● **Task details**
For the listing below, return the line containing "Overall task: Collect", the line containing "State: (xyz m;", and all lines in between, exactly as written and nothing else.

● **Given entries**
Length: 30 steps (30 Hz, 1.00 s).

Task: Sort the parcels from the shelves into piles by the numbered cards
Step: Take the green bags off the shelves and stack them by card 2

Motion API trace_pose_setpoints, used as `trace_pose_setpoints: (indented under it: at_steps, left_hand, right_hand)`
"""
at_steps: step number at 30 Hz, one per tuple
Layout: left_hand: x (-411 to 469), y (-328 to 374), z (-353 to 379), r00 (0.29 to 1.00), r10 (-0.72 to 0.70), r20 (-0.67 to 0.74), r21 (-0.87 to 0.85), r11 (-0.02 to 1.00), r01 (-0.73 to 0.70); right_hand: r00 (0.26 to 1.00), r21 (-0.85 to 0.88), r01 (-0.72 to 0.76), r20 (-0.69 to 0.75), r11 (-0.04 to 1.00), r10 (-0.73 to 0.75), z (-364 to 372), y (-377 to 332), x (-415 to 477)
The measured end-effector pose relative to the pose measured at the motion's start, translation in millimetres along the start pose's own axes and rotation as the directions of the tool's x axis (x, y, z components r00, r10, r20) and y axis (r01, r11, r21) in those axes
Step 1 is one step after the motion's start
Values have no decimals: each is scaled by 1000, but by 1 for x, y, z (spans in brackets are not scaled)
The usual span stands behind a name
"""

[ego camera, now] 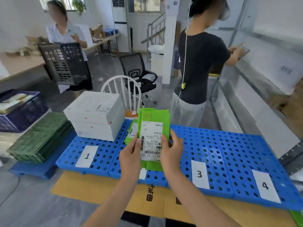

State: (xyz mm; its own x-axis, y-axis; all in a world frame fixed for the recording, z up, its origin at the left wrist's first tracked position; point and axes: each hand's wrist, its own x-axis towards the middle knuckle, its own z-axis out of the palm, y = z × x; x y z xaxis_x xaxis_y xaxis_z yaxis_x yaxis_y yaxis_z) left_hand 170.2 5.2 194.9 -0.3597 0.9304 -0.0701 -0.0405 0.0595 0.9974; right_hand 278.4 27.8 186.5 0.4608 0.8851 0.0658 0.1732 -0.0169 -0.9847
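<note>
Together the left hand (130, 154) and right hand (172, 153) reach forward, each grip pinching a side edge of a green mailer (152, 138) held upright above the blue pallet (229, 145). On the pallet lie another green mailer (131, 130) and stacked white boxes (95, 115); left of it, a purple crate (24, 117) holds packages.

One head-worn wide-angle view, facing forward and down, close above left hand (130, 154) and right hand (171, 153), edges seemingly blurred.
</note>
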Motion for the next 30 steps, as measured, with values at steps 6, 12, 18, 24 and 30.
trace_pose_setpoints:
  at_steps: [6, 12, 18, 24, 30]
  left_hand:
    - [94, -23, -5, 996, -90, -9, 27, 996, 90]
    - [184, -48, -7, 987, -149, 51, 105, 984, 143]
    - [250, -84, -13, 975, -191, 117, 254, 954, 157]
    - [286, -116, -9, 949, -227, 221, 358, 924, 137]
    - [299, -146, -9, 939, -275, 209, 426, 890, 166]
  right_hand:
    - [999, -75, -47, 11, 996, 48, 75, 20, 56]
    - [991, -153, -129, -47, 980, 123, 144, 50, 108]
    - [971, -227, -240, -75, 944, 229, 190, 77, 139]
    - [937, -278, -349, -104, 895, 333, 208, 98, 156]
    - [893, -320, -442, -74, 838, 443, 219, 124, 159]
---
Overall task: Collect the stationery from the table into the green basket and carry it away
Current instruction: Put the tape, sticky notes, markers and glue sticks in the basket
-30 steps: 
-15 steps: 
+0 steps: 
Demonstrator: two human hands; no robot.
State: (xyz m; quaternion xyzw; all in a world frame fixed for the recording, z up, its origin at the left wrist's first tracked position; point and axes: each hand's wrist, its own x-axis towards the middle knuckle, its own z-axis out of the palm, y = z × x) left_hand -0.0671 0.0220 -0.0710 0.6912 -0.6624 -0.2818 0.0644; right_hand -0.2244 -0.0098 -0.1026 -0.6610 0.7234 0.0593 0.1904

● **Solution to this problem**
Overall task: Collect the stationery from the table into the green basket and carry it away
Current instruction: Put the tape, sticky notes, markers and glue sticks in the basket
-30 steps: 
-15 steps: 
+0 steps: 
Demonstrator: two human hands; no robot.
State: (xyz m; quaternion xyzw; all in a world frame fixed for the recording, z up, its origin at the left wrist's first tracked position; point and axes: each hand's wrist, its own x-axis towards the middle knuckle, its own z-axis out of the palm, y = z × x) left_hand -0.0671 0.0220 -0.0710 0.6912 -0.6624 -0.2818 0.0644; right_hand -0.2244 -0.0098 -0.1026 -0.6610 0.7234 0.0593 0.1904

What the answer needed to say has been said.